Politique

Le PS lance son référendum sur "l'unité de la gauche" aux régionales

Par Marina Cabiten, France Bleu vendredi 16 octobre 2015 à 4:00

Jean-Christophe Cambadélis, premier sécrétaire du PS
Jean-Christophe Cambadélis, premier sécrétaire du PS © Maxppp

Le Parti socialiste organise de vendredi à dimanche un "référendum" sur l'unité de la gauche aux régionales. Un vote inutile pour certains élus de gauche, et dont le taux de participation pourrait s'avérer décevant.

"Face à la droite et à l'extrême droite, souhaitez-vous l'unité de la gauche et des écologistes aux élections régionales ?" C'est cette question que pose le Parti socialiste à partir de ce vendredi et pour tout le week-end, une sorte de référendum annoncé par surprise en septembre par le Premier secrétaire du PS Jean-Christophe Cambadélis.

Ouvert à tous

De vendredi à 8h, jusqu'à dimanche à 20h, tout Français qui "se retrouve dans les valeurs de gauche" peut répondre via internet ou dans 2.500 points de vote à travers la France (également listés sur le site de l'opération). Pas besoin d'être inscrit sur les listes électorales, mais il faut renseigner son nom, prénom, et son adresse mail. 

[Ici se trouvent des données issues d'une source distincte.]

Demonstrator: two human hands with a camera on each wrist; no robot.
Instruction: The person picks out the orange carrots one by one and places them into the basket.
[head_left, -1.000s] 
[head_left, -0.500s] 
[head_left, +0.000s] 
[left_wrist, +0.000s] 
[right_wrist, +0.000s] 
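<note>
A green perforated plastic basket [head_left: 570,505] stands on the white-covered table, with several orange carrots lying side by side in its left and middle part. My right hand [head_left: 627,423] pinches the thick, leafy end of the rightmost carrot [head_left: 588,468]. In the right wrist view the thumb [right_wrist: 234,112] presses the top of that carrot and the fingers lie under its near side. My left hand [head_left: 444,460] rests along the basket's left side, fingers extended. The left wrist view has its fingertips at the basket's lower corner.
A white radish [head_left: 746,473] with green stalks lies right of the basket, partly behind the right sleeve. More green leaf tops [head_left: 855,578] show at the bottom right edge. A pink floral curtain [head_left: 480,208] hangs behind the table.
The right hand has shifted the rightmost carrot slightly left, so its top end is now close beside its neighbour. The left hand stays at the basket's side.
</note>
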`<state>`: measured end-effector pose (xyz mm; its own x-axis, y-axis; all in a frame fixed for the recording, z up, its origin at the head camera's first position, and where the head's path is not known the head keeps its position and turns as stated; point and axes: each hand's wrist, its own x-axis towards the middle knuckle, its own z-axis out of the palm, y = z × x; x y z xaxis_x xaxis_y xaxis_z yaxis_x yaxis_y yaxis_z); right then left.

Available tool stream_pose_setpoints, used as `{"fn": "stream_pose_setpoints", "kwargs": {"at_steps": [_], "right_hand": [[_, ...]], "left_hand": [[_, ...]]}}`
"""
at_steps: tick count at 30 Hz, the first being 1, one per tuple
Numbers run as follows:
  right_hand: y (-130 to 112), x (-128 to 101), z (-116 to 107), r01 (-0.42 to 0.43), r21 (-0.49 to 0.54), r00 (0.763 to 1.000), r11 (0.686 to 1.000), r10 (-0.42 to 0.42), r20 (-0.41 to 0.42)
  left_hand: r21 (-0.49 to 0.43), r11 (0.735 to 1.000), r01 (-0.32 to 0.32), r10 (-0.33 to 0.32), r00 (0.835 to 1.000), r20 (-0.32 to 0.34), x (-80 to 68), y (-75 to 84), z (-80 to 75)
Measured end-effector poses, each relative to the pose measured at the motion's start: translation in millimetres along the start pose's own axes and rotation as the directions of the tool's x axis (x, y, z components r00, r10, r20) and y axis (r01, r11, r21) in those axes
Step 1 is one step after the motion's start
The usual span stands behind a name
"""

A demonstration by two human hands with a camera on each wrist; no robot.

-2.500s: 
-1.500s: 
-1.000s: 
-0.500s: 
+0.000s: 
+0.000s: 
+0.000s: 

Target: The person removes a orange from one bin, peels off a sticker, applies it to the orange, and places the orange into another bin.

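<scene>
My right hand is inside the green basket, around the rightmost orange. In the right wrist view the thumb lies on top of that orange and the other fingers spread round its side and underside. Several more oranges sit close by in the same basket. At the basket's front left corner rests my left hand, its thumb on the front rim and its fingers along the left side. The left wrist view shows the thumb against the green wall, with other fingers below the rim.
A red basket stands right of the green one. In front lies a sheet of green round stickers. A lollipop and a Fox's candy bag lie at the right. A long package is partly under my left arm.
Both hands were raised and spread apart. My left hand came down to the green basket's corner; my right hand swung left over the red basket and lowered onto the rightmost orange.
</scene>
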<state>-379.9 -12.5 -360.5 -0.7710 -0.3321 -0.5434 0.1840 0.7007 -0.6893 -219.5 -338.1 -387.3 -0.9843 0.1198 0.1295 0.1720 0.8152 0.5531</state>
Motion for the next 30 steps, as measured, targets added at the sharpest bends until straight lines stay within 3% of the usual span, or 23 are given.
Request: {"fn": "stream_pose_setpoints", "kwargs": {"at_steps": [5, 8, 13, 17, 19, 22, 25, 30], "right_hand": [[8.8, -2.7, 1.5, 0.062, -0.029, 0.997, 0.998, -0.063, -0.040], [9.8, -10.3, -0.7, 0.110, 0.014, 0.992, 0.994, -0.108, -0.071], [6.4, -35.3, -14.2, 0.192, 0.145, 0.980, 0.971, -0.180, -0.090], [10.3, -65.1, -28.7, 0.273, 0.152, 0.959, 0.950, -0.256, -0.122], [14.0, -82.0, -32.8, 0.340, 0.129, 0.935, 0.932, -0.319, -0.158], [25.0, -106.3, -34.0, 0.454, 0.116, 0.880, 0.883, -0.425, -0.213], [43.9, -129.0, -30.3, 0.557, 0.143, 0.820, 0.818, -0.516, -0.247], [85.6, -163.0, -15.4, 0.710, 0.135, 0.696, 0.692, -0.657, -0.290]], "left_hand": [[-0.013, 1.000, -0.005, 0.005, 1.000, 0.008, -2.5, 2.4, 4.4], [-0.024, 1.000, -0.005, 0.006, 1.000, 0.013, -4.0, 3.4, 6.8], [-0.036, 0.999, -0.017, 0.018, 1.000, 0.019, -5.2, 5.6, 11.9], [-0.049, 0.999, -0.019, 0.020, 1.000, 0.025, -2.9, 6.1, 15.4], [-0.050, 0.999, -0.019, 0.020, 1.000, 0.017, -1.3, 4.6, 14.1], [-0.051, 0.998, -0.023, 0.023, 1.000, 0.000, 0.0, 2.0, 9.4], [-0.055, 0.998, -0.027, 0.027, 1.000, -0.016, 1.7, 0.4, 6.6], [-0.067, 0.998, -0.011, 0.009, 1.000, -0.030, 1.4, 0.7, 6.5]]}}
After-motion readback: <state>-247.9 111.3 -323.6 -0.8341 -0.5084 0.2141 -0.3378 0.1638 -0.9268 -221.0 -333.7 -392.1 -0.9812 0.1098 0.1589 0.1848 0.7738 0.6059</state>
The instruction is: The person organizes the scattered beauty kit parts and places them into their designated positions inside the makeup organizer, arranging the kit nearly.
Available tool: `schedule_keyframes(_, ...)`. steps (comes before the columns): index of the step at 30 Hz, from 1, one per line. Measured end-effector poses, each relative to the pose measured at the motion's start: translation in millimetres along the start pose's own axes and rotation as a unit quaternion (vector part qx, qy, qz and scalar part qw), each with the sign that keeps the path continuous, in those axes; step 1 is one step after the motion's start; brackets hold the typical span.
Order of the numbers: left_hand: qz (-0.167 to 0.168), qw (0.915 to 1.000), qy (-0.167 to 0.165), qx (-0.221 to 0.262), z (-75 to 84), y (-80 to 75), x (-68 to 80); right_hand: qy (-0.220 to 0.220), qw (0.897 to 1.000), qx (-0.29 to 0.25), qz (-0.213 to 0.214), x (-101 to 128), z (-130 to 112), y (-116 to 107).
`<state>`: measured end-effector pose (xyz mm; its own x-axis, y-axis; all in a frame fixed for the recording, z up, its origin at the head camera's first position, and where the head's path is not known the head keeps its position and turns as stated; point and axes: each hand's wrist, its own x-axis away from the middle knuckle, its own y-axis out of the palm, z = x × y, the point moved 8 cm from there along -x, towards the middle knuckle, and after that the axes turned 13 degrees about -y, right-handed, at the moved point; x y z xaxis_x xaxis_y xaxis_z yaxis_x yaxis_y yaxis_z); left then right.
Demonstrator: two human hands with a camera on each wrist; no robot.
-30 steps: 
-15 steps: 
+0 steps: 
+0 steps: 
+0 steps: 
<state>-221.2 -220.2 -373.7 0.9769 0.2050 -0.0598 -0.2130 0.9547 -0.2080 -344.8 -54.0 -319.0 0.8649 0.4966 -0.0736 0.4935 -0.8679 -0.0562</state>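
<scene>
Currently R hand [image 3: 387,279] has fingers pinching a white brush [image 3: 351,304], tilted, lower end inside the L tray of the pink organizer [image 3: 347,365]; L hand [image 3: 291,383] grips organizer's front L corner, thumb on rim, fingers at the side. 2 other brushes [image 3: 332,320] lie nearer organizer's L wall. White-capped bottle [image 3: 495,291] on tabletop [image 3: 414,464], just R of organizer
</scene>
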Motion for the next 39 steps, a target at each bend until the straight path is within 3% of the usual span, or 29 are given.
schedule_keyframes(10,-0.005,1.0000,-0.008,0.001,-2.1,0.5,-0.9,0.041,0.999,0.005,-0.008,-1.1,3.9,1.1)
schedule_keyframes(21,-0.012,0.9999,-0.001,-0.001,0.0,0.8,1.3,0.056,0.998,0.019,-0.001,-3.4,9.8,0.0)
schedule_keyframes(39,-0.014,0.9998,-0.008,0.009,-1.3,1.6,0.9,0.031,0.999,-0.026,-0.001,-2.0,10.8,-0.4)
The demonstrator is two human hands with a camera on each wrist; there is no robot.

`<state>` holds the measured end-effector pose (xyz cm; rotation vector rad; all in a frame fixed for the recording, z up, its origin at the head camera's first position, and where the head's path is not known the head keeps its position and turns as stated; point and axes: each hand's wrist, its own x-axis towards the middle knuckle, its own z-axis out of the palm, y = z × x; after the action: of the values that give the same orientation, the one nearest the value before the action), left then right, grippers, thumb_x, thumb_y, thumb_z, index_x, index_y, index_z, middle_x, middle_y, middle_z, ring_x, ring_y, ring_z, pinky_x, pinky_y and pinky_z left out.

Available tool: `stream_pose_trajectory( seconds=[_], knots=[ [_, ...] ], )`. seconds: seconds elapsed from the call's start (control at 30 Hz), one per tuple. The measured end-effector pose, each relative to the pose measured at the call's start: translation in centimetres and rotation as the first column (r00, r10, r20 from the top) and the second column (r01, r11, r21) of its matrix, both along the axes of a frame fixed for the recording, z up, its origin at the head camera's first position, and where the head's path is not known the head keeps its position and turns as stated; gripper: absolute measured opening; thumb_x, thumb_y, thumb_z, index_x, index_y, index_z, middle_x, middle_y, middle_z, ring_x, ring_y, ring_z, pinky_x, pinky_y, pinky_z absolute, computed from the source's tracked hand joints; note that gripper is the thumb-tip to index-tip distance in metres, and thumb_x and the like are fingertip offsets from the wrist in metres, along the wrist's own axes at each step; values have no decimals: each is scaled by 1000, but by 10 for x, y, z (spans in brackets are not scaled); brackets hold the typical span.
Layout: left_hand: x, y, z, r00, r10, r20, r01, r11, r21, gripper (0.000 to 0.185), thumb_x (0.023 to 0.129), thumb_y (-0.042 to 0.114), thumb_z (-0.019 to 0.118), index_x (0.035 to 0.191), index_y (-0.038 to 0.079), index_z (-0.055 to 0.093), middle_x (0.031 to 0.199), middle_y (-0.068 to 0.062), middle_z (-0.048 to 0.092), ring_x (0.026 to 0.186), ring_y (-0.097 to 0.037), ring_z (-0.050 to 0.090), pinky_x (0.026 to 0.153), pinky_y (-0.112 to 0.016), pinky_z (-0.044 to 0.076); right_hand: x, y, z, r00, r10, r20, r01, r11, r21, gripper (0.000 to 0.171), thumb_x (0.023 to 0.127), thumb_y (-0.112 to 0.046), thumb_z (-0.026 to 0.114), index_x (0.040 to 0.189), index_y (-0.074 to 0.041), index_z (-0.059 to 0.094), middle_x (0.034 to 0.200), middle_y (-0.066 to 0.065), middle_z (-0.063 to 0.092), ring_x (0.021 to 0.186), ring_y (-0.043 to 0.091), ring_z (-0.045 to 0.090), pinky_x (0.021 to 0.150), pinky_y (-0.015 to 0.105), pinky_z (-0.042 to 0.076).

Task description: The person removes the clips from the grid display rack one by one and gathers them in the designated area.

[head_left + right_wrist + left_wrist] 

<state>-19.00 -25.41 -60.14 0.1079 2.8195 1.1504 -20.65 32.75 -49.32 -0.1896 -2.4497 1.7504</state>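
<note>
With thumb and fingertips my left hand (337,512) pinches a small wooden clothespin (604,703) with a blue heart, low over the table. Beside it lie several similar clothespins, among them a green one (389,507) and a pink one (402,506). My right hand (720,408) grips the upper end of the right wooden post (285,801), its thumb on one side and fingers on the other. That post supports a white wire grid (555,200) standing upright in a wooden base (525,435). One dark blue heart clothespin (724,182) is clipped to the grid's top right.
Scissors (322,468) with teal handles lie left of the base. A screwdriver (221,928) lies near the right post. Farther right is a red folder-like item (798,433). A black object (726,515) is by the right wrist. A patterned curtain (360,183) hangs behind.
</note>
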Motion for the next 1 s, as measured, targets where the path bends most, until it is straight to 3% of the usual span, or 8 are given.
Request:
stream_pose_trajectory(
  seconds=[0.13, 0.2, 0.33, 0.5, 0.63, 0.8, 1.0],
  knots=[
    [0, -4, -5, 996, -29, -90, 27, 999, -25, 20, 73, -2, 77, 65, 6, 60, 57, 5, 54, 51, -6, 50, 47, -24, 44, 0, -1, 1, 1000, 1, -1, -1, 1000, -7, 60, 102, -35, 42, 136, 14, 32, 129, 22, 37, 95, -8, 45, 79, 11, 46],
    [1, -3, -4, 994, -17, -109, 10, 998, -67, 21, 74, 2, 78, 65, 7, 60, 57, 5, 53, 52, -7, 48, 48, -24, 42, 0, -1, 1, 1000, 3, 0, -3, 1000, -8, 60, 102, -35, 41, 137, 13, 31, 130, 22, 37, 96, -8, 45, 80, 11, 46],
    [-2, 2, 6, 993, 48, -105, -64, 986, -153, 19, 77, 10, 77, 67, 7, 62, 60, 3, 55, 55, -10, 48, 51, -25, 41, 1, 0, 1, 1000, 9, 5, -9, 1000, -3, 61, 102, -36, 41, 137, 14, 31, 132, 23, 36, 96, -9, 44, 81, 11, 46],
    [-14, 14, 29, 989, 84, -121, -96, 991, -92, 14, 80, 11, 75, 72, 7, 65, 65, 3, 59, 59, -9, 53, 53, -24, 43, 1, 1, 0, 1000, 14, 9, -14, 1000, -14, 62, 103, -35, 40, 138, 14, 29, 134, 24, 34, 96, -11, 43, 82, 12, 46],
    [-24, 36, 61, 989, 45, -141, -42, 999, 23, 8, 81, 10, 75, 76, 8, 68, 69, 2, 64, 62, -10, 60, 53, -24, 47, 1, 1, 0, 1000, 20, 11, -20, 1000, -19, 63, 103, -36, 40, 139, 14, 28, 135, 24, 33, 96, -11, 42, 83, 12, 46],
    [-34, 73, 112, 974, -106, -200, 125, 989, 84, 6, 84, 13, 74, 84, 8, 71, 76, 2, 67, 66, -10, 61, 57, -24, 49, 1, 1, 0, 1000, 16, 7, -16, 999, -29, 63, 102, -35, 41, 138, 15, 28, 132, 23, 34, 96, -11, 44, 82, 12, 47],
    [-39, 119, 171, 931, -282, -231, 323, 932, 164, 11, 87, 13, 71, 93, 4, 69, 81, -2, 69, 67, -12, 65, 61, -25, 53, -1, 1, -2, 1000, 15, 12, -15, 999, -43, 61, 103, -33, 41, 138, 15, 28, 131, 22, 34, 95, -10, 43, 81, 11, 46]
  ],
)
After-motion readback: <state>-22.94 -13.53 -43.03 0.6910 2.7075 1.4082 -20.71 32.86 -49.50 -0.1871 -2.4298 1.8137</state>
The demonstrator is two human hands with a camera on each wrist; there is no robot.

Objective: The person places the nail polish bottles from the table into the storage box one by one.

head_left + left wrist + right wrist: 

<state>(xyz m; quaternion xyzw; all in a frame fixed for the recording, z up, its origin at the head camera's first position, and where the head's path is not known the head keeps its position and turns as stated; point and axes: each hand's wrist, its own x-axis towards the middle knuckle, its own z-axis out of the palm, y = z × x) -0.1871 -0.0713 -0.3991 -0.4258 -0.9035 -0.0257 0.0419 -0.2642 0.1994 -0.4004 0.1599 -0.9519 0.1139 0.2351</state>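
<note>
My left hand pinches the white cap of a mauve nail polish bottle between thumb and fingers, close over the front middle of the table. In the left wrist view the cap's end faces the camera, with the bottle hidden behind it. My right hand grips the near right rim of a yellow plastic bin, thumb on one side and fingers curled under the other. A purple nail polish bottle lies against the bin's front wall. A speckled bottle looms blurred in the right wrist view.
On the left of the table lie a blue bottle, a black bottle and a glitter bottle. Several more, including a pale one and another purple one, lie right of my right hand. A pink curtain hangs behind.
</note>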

Le PS veut avec cette consultation citoyenne lutter contre la division de la gauche dont l'ombre plane sur les régionales de décembre, alors qu'Europe-Ecologie-Les Verts s'est allié avec le Parti de gauche (en guerre contre le PS) dans quatre régions sur treize. Les socialistes craignent que cet éparpillement n'ouvre à la porte à une victoire du Front national dans la région Nord-Pas-de-Calais-Picardie et en PACA.  

"Inutile", voire "dangereux" ? 

"On peut aussi faire un référendum pour savoir si on est pour la paix ou contre la guerre !", s'est agacée l'ancienne patronne des Verts Cécile Duflot. Au sein du PS aussi, il y a des sceptiques.

Il y a plein de gens qui se demandent à quoi ça sert (...) Je ne vois pas trop le but. Il ne va pas y avoir grand monde -  Le député de la Côte-d'Or Laurent Grandguillaume

Si le "oui" devrait l'emporter à une écrasante majorité, le taux de participation pourrait donner raison à ces critiques. Lundi, Jean-Christophe Cambadélis a revu à la baisse son objectif, passant de 300.000 à 200.000 votes espérés pour être satisfait. Quand bien même, quel peut être le bénéfice ? "C'est une manière de faire campagne, cela va créer une dynamique" veut croire un cadre du parti. 

Mais pour d'autres, Jean-Christophe Cambadélis veut ainsi affaiblir EELV, lui faire porter le poids d'une probable déroute aux régionales. "Quelle est l'utilité ? Rejeter la faute sur les autres ? mais comment faire l'union si on les a humiliés ? Si le but c'est de les affaiblir, il faut faire attention à ce que cela ne se retourne pas contre nous", met en garde un député européen de l'aile gauche du PS. "Le chantage au rassemblement crée (...) de la division", a prévenu lundi la secrétaire nationale d'EELV Emmanuelle Cosse dans une lettre ouverte au Premier secrétaire du PS.